Sunday, October 24, 2010

Coimbatore, October 11

This week was pretty good.

This week was general conference, all the church leaders giving talks from Salt Lake. Actually it was last week, but since we're 12 hours ahead we got the DVDs and played them this week. It was really good, I felt rejuvenated.

One of the talks that I felt was meant for me was on the need to slow down and focus on the important things, especially when going through turbulent events, instead of just being busy for the sake of being busy. Obviously this is one of my known weaknesses but I felt like I received a lot of help in going from where I am to where I want to be.

One of the people we're teaching is named M., he's 18 and he and his sister N. live in an orphanage. An American sister named K.R. has been bringing them to church for a while. This was our seating arrangement.

me-M.-KR-N-N's friend

when a speaker with a thick Italian accent comes on.

M. has problems understanding some of the (American) speakers anyway, and often ask us what they are saying.

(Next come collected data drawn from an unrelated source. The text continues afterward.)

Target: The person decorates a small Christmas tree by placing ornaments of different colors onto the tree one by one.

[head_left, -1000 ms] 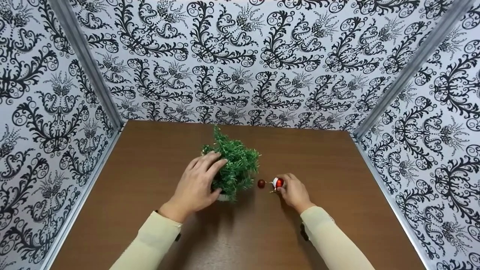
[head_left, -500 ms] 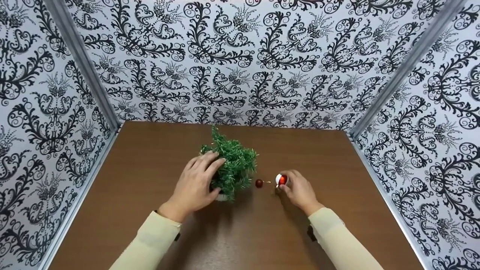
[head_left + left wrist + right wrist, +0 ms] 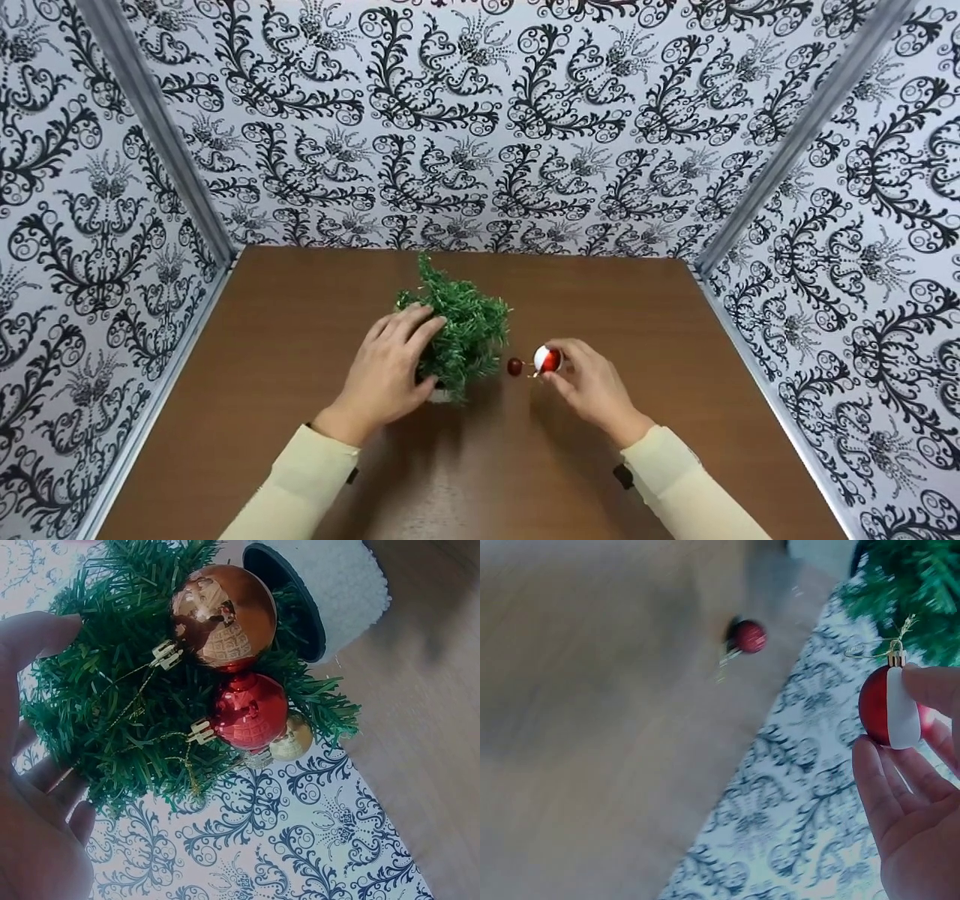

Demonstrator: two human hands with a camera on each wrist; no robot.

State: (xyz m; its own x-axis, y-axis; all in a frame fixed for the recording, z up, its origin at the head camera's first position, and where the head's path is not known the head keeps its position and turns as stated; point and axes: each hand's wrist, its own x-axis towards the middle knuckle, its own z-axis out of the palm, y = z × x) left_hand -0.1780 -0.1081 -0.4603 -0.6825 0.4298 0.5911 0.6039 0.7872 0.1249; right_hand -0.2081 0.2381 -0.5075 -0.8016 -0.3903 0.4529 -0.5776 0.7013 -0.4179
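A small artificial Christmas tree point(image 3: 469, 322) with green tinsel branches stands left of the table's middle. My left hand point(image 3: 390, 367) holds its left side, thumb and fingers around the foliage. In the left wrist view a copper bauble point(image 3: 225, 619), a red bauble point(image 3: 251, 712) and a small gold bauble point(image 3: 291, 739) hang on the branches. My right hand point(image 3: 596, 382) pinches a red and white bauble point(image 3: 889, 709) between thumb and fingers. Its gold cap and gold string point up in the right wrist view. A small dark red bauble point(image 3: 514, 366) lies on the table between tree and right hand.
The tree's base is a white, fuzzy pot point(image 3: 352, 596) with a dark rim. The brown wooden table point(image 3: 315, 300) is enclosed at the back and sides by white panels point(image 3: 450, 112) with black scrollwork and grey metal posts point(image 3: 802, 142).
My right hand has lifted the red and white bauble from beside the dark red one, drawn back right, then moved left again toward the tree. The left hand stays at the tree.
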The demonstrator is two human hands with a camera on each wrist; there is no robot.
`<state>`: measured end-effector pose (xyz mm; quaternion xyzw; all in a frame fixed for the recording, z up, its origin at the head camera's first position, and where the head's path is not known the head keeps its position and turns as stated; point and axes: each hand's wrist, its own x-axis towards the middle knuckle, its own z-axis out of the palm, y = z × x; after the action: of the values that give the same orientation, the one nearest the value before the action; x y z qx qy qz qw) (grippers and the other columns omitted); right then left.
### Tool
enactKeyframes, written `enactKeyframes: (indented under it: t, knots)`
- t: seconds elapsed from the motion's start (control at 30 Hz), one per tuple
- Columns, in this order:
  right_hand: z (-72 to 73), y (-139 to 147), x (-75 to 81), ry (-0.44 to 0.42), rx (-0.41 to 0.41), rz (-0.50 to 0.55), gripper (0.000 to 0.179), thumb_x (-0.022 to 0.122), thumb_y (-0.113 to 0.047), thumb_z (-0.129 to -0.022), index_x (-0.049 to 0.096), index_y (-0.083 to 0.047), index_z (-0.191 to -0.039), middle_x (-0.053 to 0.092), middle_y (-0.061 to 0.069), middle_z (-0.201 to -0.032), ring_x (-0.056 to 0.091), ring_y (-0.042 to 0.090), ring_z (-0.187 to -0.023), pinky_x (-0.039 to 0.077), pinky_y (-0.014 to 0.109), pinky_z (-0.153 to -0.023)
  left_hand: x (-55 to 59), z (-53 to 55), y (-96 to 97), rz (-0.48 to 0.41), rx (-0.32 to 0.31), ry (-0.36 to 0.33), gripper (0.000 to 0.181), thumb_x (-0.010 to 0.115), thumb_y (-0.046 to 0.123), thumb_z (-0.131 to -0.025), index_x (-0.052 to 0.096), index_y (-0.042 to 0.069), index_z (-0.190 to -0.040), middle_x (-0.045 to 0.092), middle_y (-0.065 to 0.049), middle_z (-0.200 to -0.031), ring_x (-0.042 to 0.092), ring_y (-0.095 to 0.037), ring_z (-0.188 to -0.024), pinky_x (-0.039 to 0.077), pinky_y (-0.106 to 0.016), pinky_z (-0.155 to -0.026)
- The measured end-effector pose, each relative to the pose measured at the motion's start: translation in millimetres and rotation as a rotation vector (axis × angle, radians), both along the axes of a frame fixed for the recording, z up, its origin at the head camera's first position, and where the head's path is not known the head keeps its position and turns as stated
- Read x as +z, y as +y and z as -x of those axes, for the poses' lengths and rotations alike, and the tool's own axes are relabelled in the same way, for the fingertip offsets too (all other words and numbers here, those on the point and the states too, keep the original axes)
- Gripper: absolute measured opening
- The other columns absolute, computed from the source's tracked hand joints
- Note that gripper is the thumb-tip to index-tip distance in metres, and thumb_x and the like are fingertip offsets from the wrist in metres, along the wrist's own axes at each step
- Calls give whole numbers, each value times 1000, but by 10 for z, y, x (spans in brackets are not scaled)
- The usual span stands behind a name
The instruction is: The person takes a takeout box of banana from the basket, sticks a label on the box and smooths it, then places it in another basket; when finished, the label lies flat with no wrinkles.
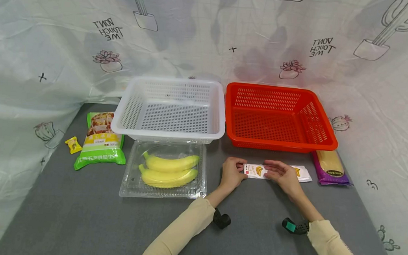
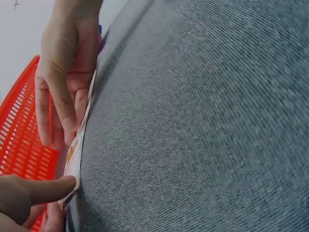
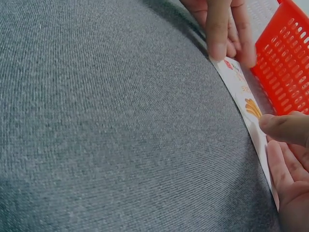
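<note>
A long, flat white packet (image 1: 254,171) printed with bananas lies on the grey table, in front of the red basket. My left hand (image 1: 232,173) pinches its left end, thumb on the near side and fingers on the far side. Over the packet's middle, my right hand (image 1: 283,178) holds it between thumb and fingers, covering part of the print. In the right wrist view, the right thumb (image 3: 282,126) lies across the packet (image 3: 248,108) beside a banana picture. The left thumb (image 2: 53,187) presses the packet's end in the left wrist view.
Behind stand a white basket (image 1: 168,134) and a red basket (image 1: 281,144). A clear plastic box (image 1: 127,187) with bananas (image 1: 169,170) sits left of my hands. Farther left are a green bag (image 1: 99,148) and a small yellow packet (image 1: 73,145). A purple packet (image 1: 332,168) lies right.
</note>
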<state>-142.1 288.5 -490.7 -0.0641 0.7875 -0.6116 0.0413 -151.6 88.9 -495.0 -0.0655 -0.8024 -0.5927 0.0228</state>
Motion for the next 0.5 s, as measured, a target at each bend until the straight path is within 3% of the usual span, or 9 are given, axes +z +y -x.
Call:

So when this speaker comes on M. first turns to the right and asks KR what he is saying. She can't tell, so he turns to the left and asks me instead. I also have no idea, at which point he starts laughing pretty hard, followed by the rest of us. The Americans can't understand the speaker, how is he supposed to? We laugh with him.

M. is pretty amazing actually. Visiting him was one of the highlights of this week.

He's been through a lot of stuff in his life but because of KR (she's his teacher) it seemed to work out for good instead of bad.

He said he used to never listen to anyone and always rebel but now he's different. I asked him "what changed?" and he proceeded to give a 40-minute explanation of his life story.

We had planned on teaching the Word of Wisdom and the Law of Chastity, translation: no drinking, smoking, drugs, tea, or coffee, sex only within marriage, keep your thoughts pure and choose your life partner carefully.

However, as he was telling his life story, he was basically explaining how all of his different friends had ended up drinking all the time, or marrying crappy husbands who were drunk all the time and cheated on them. So we just had to listen carefully and point out the lessons, which he already realized in the first place.

And then, since this is India, he has two sisters and has to worry about their marriage, so we pointed out that finding good life partners would be far, far easier that way.

The heartless analytical economist in me has a hypothesis.

(1) Actions, especially the type of actions mentioned above, innately have consequences.

(2) Sometimes we as humans can be shielded from consequences by protective factors. These protective factors include
(a) Human action-consquence limitations, ie parents, mentors, and roommates. They make curfews, wait up, pick us up at the police station, ground us, sit with us when we're vomiting into the toilet, etc etc.
(b) Non-human action-consquence limitations, for example access to birth control and abortion
(c) Action-guiders, ie parents, friends, mentors and culture to convince us to avoid patterns of destructive behavior, develop good judgment in the opposite sex, etc.

(3) When protective factors are present behavior can go on for a longer time without serious negative consequences, ie unwanted pregnancy, job loss, addiction, etc etc. Sometimes that can enable people to change course before serious problems result.

(4) Very few to absolutely none of these protective factors are present in an Indian orphanage.

That makes me extremely grateful for KR; she helped M. find the right path. I'm sure his decisions will bless future generations. He has one of the strongest desires to do right of anyone I've met on my mission. Probably because of the stuff he's seen.